“What’s the matter?”
[You - X]
In other words, “Why so discouraged, demoralized, listless?”
Or, “Why so angry, upset , disgruntled?”
Or, “Why so lethargic, lazy, sluggish?”
Sometimes the answer to "What’s the matter?" is simply, “Everything!”
And that’s okay.
By the way, asking the question is a terribly ineffective way to find out what truly is behind someone’s emotional state because “the matter” suggests one’s experience is unacceptable. And as Mr. Rogers said, if it’s unacceptable, then it’s unmentionable, and if it’s unmentionable, then it’s unmanageable. By uttering the question, the person asking is becoming part of the problem.
Friends, while sometimes everything seems to be the matter . . .
You are not.
“You’ll learn"
[You - IX]
Alternatives to “You’ll learn” are:
“You haven’t arrived yet”
“Maturity will come with time”
“You haven’t gone through it yet”
“You’re ignorant”
or
“I have more insight than you”
“I’m further along than you are”
"Been there, done that"
I had someone look me dead in the eye once and tell me to listen to their reasoning because they had been through the stage I’m in already and know what’s on the other side. I, they insisted, am blind to it. They were technically correct . . . and unwise.
Wisdom has perspective. But wisdom also knows the radiant truth found in each and every encounter. Sure, people have been where you are before. But you haven’t! And that’s what makes it unlike anything else.

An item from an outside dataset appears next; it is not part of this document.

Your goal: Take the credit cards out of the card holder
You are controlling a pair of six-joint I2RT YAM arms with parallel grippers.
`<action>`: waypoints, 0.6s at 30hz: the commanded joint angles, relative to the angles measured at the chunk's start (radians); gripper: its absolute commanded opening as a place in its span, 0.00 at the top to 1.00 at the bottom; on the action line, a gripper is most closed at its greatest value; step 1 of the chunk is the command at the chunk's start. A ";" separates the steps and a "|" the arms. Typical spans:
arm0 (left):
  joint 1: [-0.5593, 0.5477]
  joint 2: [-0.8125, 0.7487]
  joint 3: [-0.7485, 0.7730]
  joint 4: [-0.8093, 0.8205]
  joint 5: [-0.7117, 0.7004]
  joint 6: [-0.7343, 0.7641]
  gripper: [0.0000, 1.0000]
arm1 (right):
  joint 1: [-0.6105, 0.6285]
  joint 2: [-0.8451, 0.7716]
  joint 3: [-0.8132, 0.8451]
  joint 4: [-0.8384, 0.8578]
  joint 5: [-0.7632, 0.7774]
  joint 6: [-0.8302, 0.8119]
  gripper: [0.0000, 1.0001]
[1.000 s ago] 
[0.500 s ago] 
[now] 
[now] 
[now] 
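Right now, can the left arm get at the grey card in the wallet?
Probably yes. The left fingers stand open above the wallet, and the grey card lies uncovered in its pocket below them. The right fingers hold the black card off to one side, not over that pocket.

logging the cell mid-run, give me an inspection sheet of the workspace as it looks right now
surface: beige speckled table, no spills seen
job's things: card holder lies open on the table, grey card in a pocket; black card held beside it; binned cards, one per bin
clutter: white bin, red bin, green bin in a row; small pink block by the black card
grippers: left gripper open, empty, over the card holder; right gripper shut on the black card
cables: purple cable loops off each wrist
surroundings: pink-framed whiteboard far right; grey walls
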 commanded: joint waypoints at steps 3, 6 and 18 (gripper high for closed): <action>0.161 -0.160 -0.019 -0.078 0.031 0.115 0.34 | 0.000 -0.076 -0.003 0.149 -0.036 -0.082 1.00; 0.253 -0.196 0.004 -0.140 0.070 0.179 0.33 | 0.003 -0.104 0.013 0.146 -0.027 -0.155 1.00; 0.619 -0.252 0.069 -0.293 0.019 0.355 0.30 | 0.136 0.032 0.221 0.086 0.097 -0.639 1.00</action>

The encounters are never duplicated.
The learning should never stop.
The encounter and the learning are the point.
“Are you kidding me?”
[You - VIII]
The question, "Are you kidding me?" is one of the most condescending things one can be asked. It really has nothing to do with joking, humor, or playfulness. It’s an attack on one’s personhood. Using the word “kidding” is playful language to say something very hurtful, which just makes it sting even more: "You are not worth being taken seriously.”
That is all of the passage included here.